A Waikanae man has played a key part in helping a team win a global deep sea technologies competition.
Robin Falconer was advisor to the GEBCO-NF (Nippon Foundation) Alumni team which won the Shell Ocean Discovery XPRIZE challenge.
Part of the challenge involved using unmanned technology to map various areas of seafloor, in fine detail, at depths of 2000m and 4000m, before processing the data.
If that wasn't difficult enough, there was an added twist — every piece of equipment had to fit in a 12m container.
Thirty-two teams registered for the competition in 2016 which narrowed to five finalists with the last challenge off the coast of Greece late last year.
"We had 24 hours to take our boat from a wharf out to 20 miles off shore, do the survey using an underwater vehicle deployed from our surface boat, come back to the wharf, and then had 48 hours to do all the data processing and transfer the data to the judges in electronic form, which was quite a challenge because there was a lot of data."

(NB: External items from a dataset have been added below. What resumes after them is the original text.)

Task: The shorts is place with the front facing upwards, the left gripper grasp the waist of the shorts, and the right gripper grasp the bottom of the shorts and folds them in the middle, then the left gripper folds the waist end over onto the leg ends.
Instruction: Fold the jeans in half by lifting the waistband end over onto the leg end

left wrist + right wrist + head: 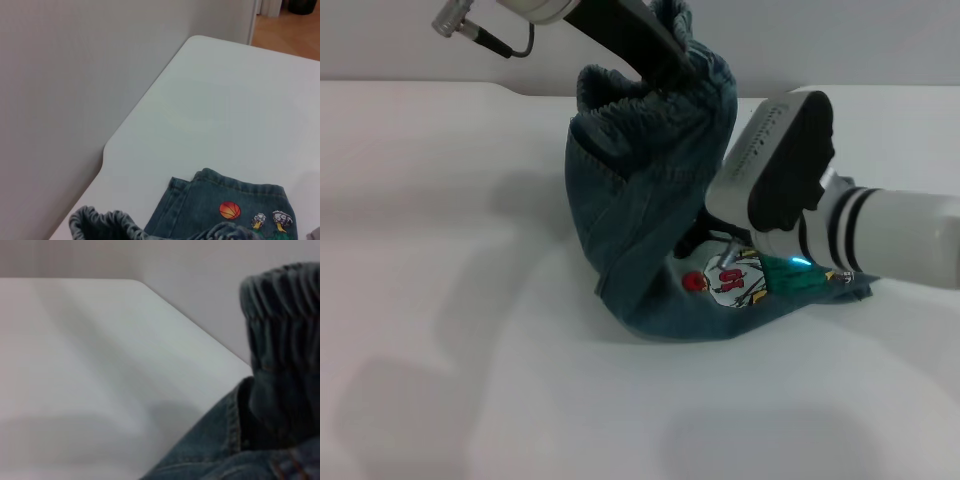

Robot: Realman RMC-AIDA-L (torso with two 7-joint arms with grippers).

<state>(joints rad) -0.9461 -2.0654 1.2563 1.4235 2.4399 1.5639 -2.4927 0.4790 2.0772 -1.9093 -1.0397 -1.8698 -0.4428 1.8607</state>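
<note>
Lifting the gathered waist (620, 105) with my left gripper (682, 68) clamped on it, I see the leg ends (820, 285) low, under my right gripper (720, 243), whose grip I cannot tell.

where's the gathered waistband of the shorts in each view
Head view: the waistband is lifted at top centre, under the left hand.
Left wrist view: bottom edge, left of centre.
Right wrist view: upper right, hanging upright.
Shared landmark: the white table.
</note>
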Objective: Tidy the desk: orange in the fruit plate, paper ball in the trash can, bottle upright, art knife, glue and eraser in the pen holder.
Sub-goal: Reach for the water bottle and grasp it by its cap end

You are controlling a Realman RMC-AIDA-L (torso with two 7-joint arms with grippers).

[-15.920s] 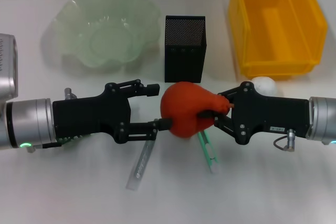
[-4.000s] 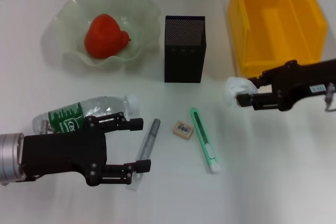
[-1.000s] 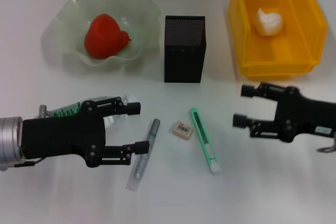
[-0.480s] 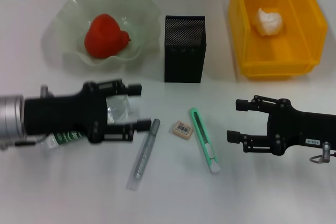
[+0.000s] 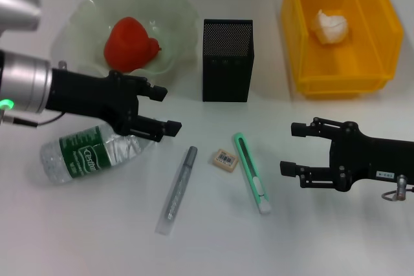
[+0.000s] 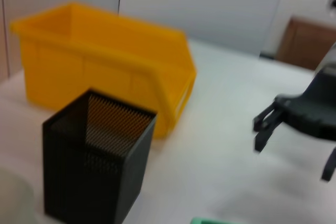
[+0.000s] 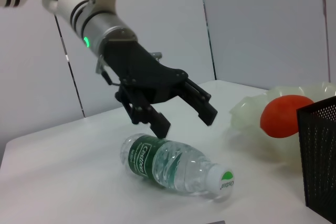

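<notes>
My left gripper (image 5: 160, 109) hangs with fingers spread wide and empty above the cap end of the bottle (image 5: 90, 153), which lies on its side on the table (image 5: 323, 237); in the right wrist view there is a clear gap between my fingers (image 7: 202, 107) and the bottle (image 7: 173, 163). My right gripper (image 5: 292, 148) is also wide open and empty, near the table's right side, with free space between it and the knife (image 5: 251, 174). The eraser (image 5: 224, 158) lies just beside the knife, and the glue (image 5: 177, 189) lies apart to their left; around these three the table is open. The holder (image 5: 227, 61) stands between the plate (image 5: 174, 11), with the orange (image 5: 131, 43) inside it, and the bin (image 5: 310, 43), where the paper ball (image 5: 330, 27) rests. My left arm covers part of the plate's front rim and the bottle's cap in the head view. The bin's top edge is cut off by the frame.
</notes>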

The multi-nation GEBCO-NF team involved a core team of 16 students who had been through a seabed-mapping programme at the University of New Hampshire.
"Our big driver was how to integrate people with 13 different native languages, nine time zones and being in different parts of the world."
Dr Falconer, who has been involved in the voluntary GEBCO ocean-mapping programme for most of his career, helped manage an ocean-mapping forum in Monaco "where we started the idea of putting a team into XPRIZE".
"When we started out we talked to some of the biggest industry players in the world and they said it was too hard and we couldn't do it within the timeframe available.
"We said 'Let's give it a go' and we did."
Importantly the Japanese Nippon Foundation backed the team including with significant funding.
"We worked on it over a period of two years and came through and won it.
"What we did, to a large extent, was put together existing technologies, but we also had to get the unmanned surface boat [called SeaKit Maxlimer] specially built in England to match the 40ft container requirement and the underwater vehicle we used.
"But the big impetus of the team was to integrate things."
The team, which worked well together, also developed good technology for processing large volumes of data quickly.
And the experience and learnings bode well for future projects.
"You can take some very complicated, unmanned technology from the beach to the sea, do some surveys, and bring it back without people.
"And the unmanned surface vessel, which we had built, has the capability to go from New Zealand to Japan and survey on the way.
"It can go to sea for 100 or more days unmanned and do surveys.
"There isn't anything in existence that can do that at present.
"You can do surveys without the risk of putting people to sea, at the tenth of a cost of a big ship with lots of people."